Problem details: Begin at the line containing "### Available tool" in the records below, end at the line containing "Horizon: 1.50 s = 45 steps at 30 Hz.", and retype each line in that span exactly. No other line and no image should appear.

Information provided:
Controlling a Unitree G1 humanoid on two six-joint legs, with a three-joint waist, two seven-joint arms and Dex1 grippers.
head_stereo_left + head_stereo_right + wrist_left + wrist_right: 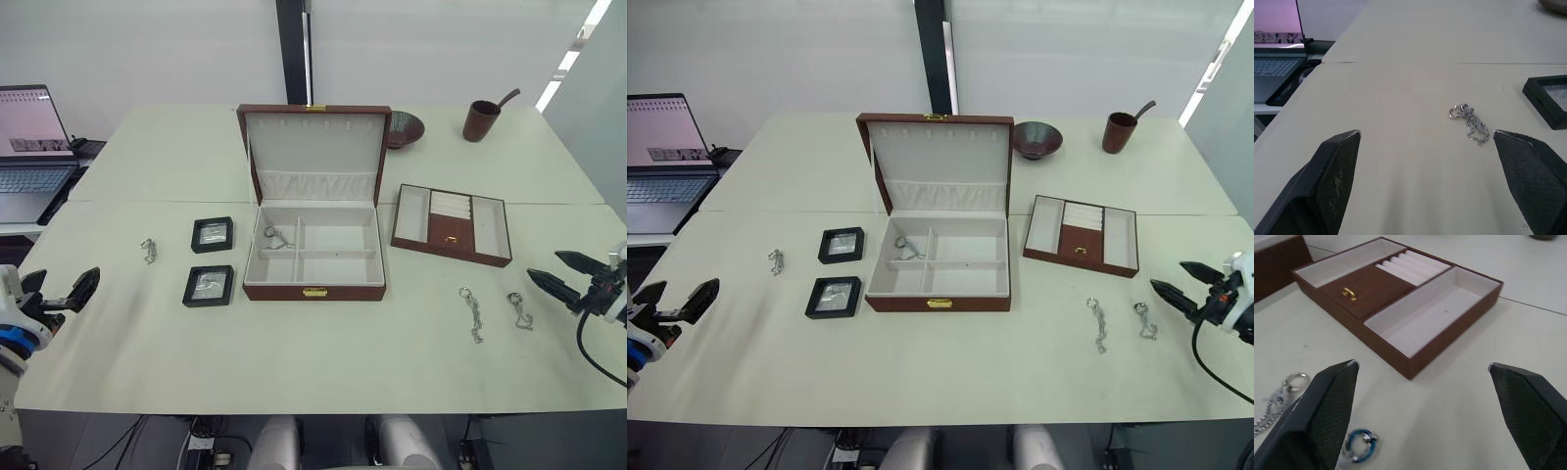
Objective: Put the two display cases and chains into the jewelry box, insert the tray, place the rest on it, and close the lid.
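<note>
Currently the large reddish-brown leather-look jewelry box (pixel 313 257) sits mid-tabletop (pixel 294 362) with its cream-lined hinged lid (pixel 315 145) standing upright; one thin silvery chain (pixel 276 237) lies in the box's rear-left compartment. Two small flat square black display cases sit just left of the box, one farther back (pixel 213 234) and one nearer (pixel 209 285), apart from each other. Another small silvery chain (pixel 149 251) lies further left, ahead of the left gripper (pixel 61 295), whose black fingers are spread wide and hold nothing. Right of the box rests the shallow brown divided tray (pixel 453 224) with a small gold pull. Two more silvery chains, one long (pixel 473 311) and one short (pixel 519 309), lie nearer than the tray. Right gripper (pixel 563 276) hovers near the short chain, fingers wide apart, empty.
</note>
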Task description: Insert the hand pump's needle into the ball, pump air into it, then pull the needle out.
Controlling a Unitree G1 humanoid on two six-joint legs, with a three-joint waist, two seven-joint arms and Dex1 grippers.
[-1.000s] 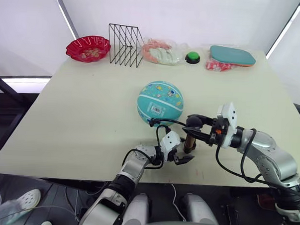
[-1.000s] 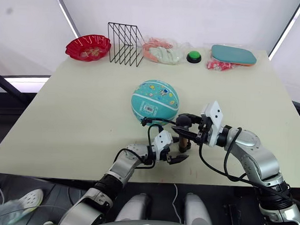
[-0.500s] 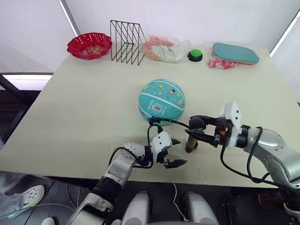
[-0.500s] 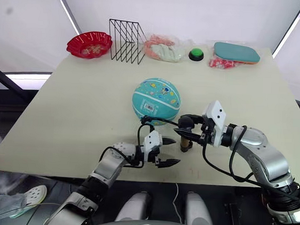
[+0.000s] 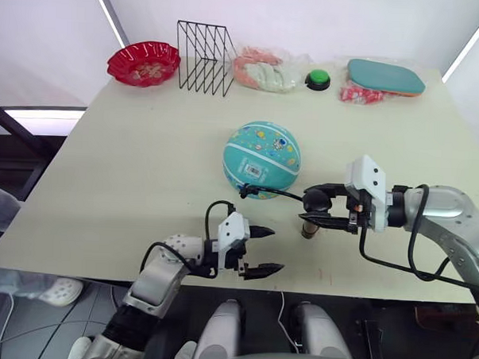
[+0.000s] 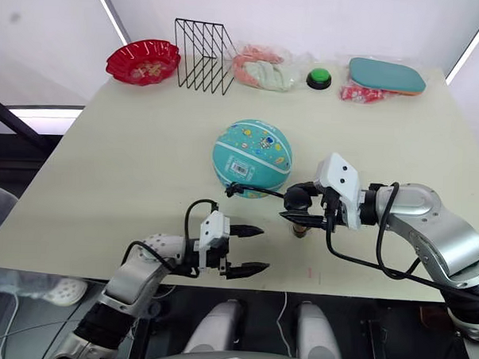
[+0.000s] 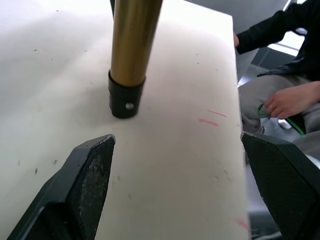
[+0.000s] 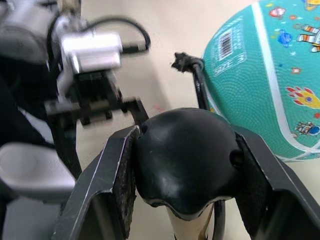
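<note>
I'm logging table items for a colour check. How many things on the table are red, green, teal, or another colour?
Red: 1, red glass bowl
Green: 1, green push button
Teal: 2, teal rubber ball, flat teal oval pad
Other: 2, black wire rack, bronze-gold hand pump
Total: 6

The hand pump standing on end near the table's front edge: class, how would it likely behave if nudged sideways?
The hand pump stands upright on one small black end cap, so it would probably tip easily. The right tool clamps its top knob, which likely steadies it. Its metal barrel looks stiff; fallen, it might roll.
</note>
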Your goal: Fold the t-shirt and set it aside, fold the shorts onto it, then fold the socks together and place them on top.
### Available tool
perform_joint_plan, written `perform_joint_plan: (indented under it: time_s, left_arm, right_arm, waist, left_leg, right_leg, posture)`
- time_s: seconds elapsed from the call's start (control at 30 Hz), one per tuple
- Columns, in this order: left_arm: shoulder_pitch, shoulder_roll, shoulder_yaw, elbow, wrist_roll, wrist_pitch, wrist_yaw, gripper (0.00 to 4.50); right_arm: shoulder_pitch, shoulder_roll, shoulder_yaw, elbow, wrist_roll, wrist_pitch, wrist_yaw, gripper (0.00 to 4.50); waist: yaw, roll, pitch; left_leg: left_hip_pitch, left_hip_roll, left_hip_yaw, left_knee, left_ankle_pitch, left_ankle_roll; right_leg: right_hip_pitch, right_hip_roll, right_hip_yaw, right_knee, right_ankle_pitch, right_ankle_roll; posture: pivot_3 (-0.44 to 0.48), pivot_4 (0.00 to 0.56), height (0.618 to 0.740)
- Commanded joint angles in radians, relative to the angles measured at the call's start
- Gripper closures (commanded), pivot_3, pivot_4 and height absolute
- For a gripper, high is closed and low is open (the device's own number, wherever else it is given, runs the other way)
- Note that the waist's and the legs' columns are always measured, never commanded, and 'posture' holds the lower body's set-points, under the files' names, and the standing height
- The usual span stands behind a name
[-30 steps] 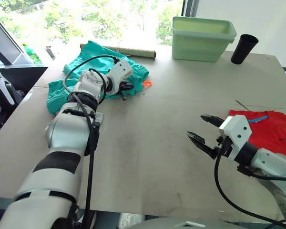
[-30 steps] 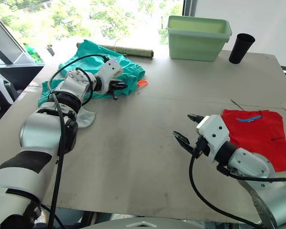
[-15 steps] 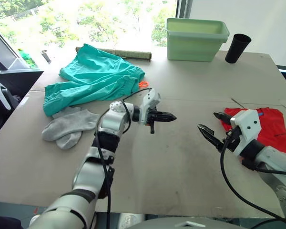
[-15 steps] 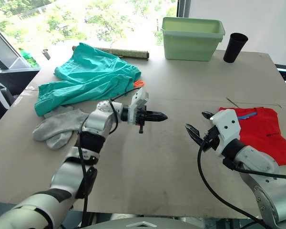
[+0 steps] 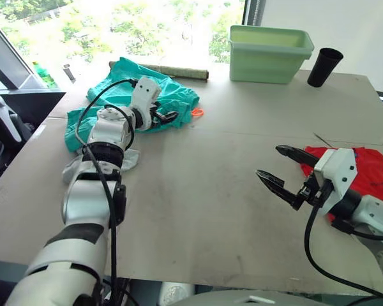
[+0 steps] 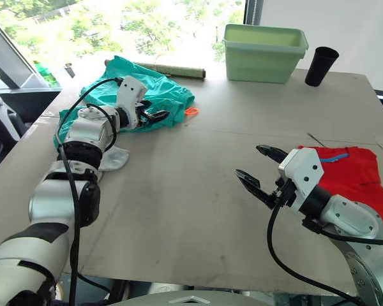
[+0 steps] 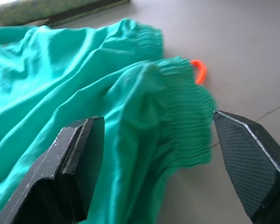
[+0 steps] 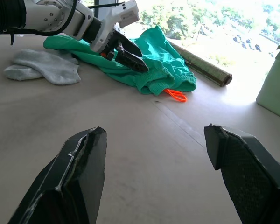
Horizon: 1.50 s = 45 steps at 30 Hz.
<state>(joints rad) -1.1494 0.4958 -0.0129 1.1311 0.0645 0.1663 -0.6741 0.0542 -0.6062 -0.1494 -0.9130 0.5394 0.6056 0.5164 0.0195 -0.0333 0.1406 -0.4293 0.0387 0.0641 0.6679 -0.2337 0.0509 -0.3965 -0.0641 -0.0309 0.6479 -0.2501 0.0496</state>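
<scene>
On the far left of the table [image 5: 198,191], seen from the head camera, the left arm reaches forward with the left gripper [image 5: 165,118] over the near edge of the teal shorts [image 5: 115,108]; its fingers stand apart with nothing between them. The orange drawstring loop [image 5: 197,113] lies just right of the shorts. The socks [image 6: 118,157] lie near-left of the shorts, partly behind the arm. At near right, the right gripper [image 5: 282,172] hovers above bare table, fingers spread wide and empty, pointing left. The red t-shirt [image 6: 351,175] lies folded at the right edge, behind that arm. A green bin [image 5: 268,51], a black cup [image 5: 323,65] and a rolled mat [image 5: 179,70] sit along the far edge.

From the left wrist camera, the gathered elastic waist of the shorts lies between the two open fingers [image 7: 74,163], without contact visible.

From the right wrist camera, the socks are in full view, side by side, touching the shorts.
</scene>
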Motion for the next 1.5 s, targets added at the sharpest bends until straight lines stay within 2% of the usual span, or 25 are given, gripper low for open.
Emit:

Solved problem:
### Available tool
perform_joint_plan, written `perform_joint_plan: (indented under it: time_s, left_arm, right_arm, waist, left_leg, right_leg, posture)`
- time_s: seconds elapsed from the call's start (control at 30 Hz), one per tuple
- Columns, in this order: left_arm: shoulder_pitch, shoulder_roll, shoulder_yaw, elbow, wrist_roll, wrist_pitch, wrist_yaw, gripper (0.00 to 4.50); right_arm: shoulder_pitch, shoulder_roll, shoulder_yaw, elbow, wrist_roll, wrist_pitch, wrist_yaw, gripper (0.00 to 4.50); waist: yaw, roll, pitch; left_leg: left_hip_pitch, left_hip_roll, left_hip_yaw, left_knee, left_ankle_pitch, left_ankle_roll; right_leg: right_hip_pitch, right_hip_roll, right_hip_yaw, right_knee, right_ankle_pitch, right_ankle_roll; posture: pivot_3 (-0.44 to 0.48), pivot_4 (0.00 to 0.56), height (0.618 to 0.740)
- Commanded joint angles in radians, relative to the angles measured at the call's start
- Gripper closures (commanded), pivot_3, pivot_4 and height absolute
- For a gripper, high is closed and low is open (the device's own number, wherever else it is given, runs the other way)
- Note that the waist's and the legs' columns are always measured, never commanded, and 'posture' holds the lower body's set-points, under the files' names, and the standing height
- The usual span stands behind a name
[-30 steps] 
[-30 steps] 
[-15 steps] 
[-15 steps] 
[+0 steps] 
[+0 steps] 
[+0 steps] 
[+0 steps] 
Horizon: 1.50 s = 45 steps at 30 Hz.

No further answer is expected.